In this process an important role is assigned to control (or correction) of reduplication. All four kinds of nucleotides enter the synthesis site, and by trial pairing, the DNA polymerase selects those that are needed.

The desired nucleotide must be able to form as many hydrogen bonds as there is an analogous nucleotide on the matrix strand of DNA. In addition, there must be a certain constant distance between the sugar-phosphate backbones corresponding to the three rings in the two bases. If the nucleotide does not meet these requirements, the connection will not occur.
The control is performed before it is included in the chain and before the subsequent nucleotide is included. After this, a bond is formed in the skeleton of the sugar phosphate.

Mutational variability

The mechanism of DNA reduplication, despite a high percentage of accuracy, always has disruptions in threads, called mainly "gene mutations." Approximately a thousand nucleotide pairs account for one error, which is called contagiar reduplication.

It happens for various reasons. For example, with a high or too low concentration of nucleotides, deamination of cytosine, the presence of mutagens in the synthesis region, and more. In some cases, errors can be corrected by reparation processes, in others the correction becomes impossible.

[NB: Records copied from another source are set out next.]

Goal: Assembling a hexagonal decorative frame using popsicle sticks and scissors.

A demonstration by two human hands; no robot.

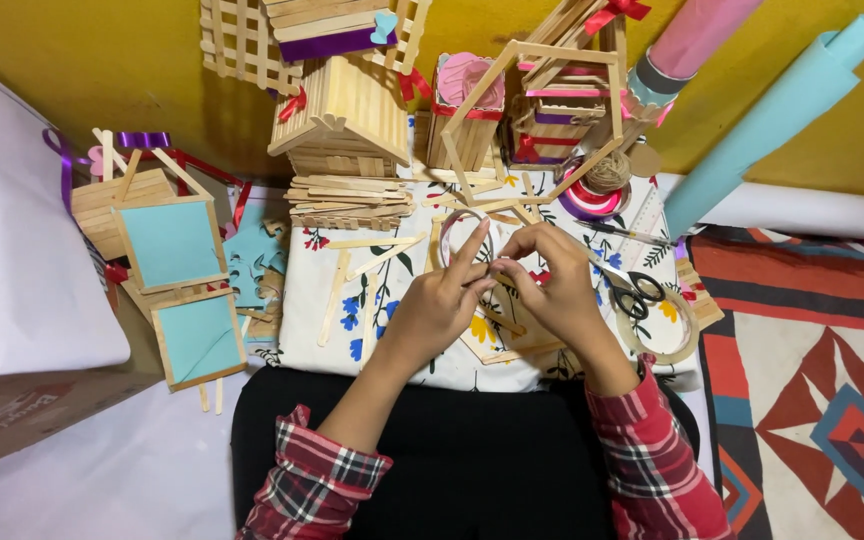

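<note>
Two hands on tape ring

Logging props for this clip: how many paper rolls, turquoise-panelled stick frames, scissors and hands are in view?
Paper rolls: 2, a light blue roll and a pink roll
Turquoise-panelled stick frames: 2, an upper frame and a lower frame
Scissors: 1
Hands: 2, left hand and right hand, both at a tape ring
Total: 7
</note>
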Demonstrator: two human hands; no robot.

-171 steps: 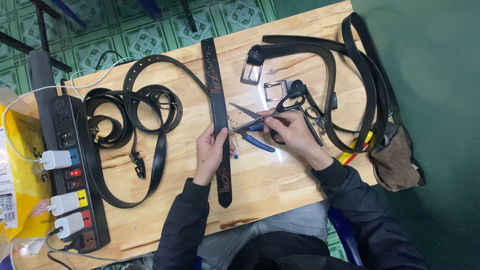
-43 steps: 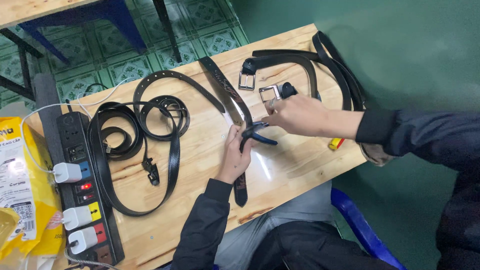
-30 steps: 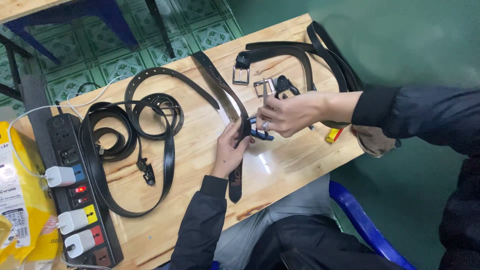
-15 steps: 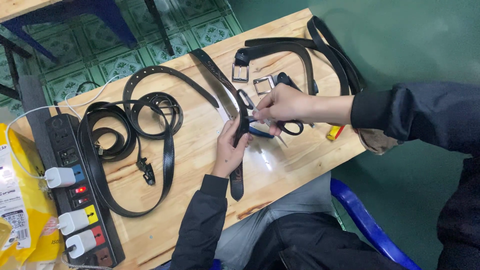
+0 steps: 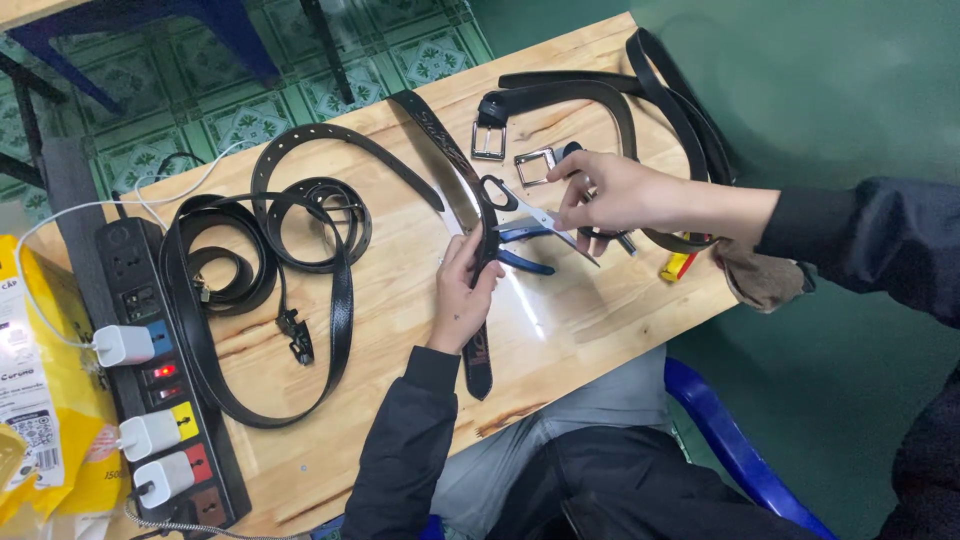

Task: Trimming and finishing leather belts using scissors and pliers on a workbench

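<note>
My left hand (image 5: 462,290) pinches a long dark belt strap (image 5: 440,140) that runs diagonally across the wooden table (image 5: 400,400); the fingers lift the strap's middle slightly. My right hand (image 5: 612,192) reaches in from the right and holds black-handled scissors (image 5: 535,215), their silver blades close to the strap just above my left fingers. Blue-handled pliers (image 5: 528,266) lie on the table below the scissors. Whether the blades touch the strap I cannot tell.
Two metal buckles (image 5: 488,142) (image 5: 535,165) lie beyond the scissors. Coiled black belts (image 5: 270,250) fill the left half, more belts (image 5: 650,100) curve at the far right. A power strip (image 5: 150,360) with plugged chargers and a yellow bag (image 5: 40,400) sit at the left edge. A brown pouch (image 5: 760,280) hangs off the right edge.
My right hand has picked the scissors up off the table and brought them over to the strap. My left hand has kept its grip on the strap.
</note>
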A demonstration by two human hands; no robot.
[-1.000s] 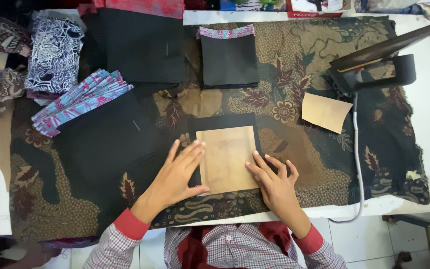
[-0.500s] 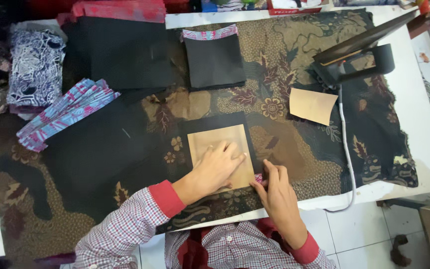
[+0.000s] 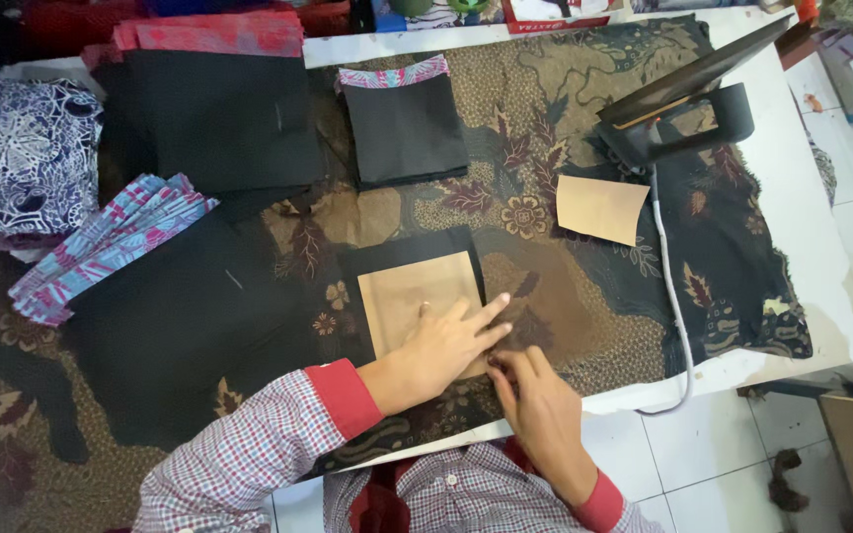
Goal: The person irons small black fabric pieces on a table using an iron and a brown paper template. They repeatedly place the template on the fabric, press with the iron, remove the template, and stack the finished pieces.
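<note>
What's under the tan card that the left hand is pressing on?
A black cloth piece lies under the tan card; its edges show at the top and sides. The left hand and right hand cover the card's lower right corner, so nothing shows there.

White table (image 3: 821, 286) under brown batik cloth (image 3: 584, 89), pale tiled floor (image 3: 723, 464) beneath.

A tan cardboard square (image 3: 412, 296) lies flat on a slightly larger black fabric piece (image 3: 399, 247).
</note>
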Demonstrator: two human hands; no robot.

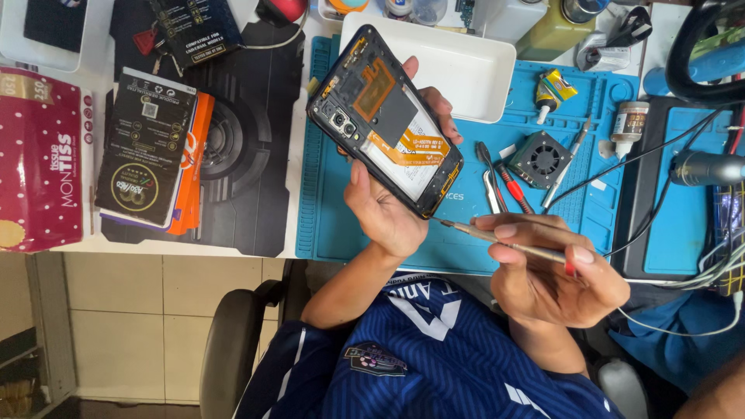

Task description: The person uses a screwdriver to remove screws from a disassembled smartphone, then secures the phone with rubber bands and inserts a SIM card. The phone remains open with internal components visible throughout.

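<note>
My left hand holds an opened smartphone with its back cover off, tilted over the blue work mat. Orange flex cables, a black shield and the camera module show inside it. My right hand grips a thin metal tool like a pen. The tool's tip sits just beside the phone's lower right corner; I cannot tell whether it touches.
A white tray lies behind the phone. Tweezers and a red-handled driver, a small fan, glue tubes and bottles sit on the mat. Boxes and a red tissue pack are at left. Cables run at right.
</note>
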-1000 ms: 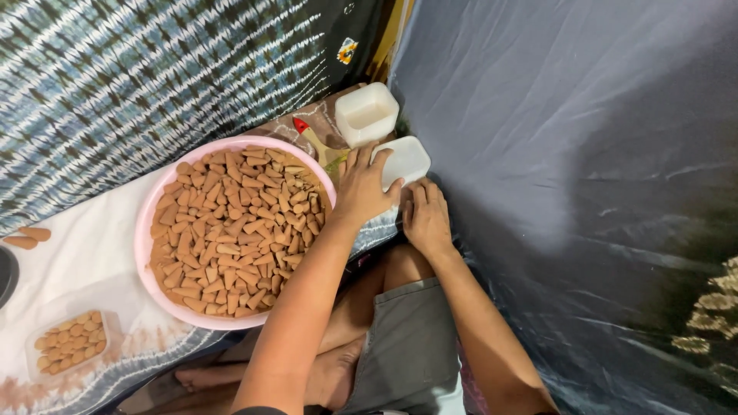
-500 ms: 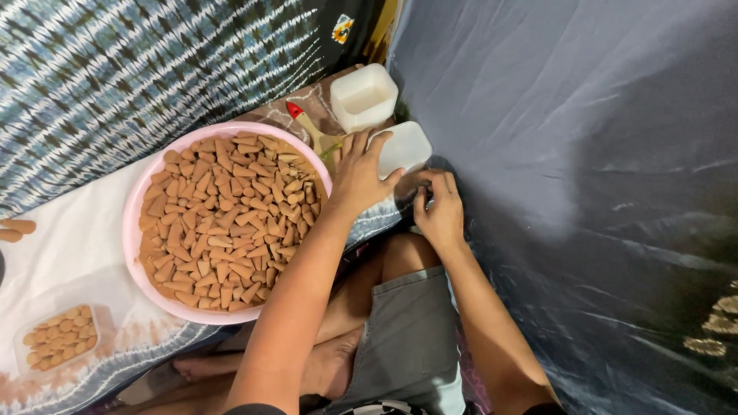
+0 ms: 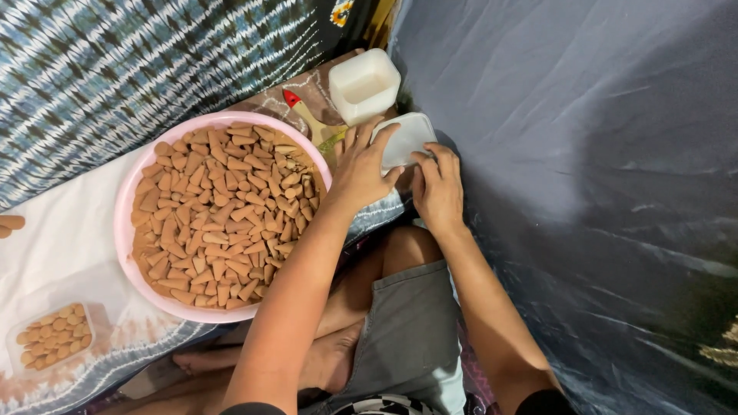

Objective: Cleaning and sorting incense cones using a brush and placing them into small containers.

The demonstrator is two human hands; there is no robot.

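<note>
Single head view, steeply downward, close.

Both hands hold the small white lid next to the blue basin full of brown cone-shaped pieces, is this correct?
Not quite: the basin is pink, not blue, as the head view shows. The rest stands: the left hand and the right hand both hold the small white lid, right beside the basin full of brown cone-shaped pieces.

Glossy pink plastic basin (image 3: 123, 230), matt cones (image 3: 219, 211), patterned cloth (image 3: 92, 69).
</note>
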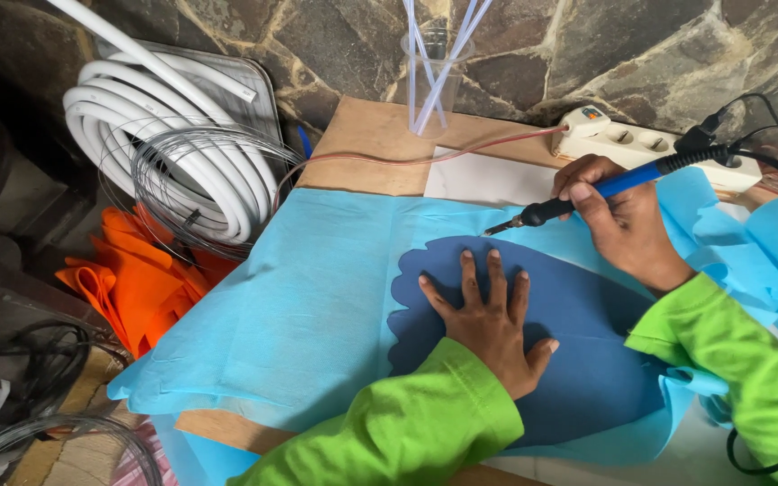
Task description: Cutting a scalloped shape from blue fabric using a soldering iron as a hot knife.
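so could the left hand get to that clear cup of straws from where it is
Probably not without lifting off. The left hand lies flat on the dark blue template, and the cup of straws stands at the far edge; the path over the light blue fabric looks free.

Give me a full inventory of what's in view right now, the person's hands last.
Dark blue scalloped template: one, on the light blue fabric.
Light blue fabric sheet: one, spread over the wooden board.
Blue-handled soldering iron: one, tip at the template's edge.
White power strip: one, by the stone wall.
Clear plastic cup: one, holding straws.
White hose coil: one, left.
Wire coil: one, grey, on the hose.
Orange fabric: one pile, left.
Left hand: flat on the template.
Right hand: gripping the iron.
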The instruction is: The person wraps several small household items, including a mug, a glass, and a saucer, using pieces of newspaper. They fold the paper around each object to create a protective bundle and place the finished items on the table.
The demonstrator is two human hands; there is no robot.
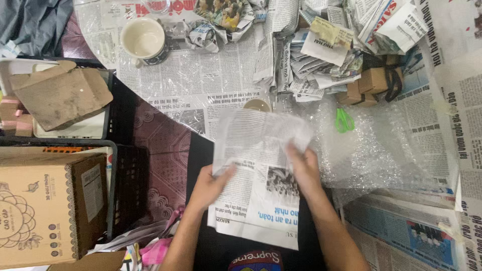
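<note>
Left hand (pixel 208 185) pinches the newspaper sheet (pixel 261 175) at its edge; right hand (pixel 303 168) presses curled fingers on it, beside bubble wrap (pixel 371 145).

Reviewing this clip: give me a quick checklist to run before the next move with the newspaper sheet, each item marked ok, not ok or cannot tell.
1. Left hand grips the newspaper sheet at its left edge: ok.
2. Right hand rests on the sheet's right side: ok.
3. Anything wrapped under the sheet: cannot tell.
4. Green scissors lie apart from both hands, on the bubble wrap: ok.
5. White cup stands upright, away from the sheet: ok.
</note>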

If the damage has touched an inactive location, the error will not have serious consequences when the DNA reduplication process takes place. The sequence of the nucleotide of a particular gene can manifest itself with a mismatch error. Then the situation is different, and the negative result can be both the death of this cell, and the death of the whole organism. It should also be taken into account that gene mutations are based on mutational variability, which makes the gene pool more plastic.

Methylation

At the time of synthesis or immediately after it, the chains are methylated. It is believed that a person needs this process in order to form chromosomes and regulate the transcription of genes. In bacteria, this process serves to protect DNA from cutting it with enzymes.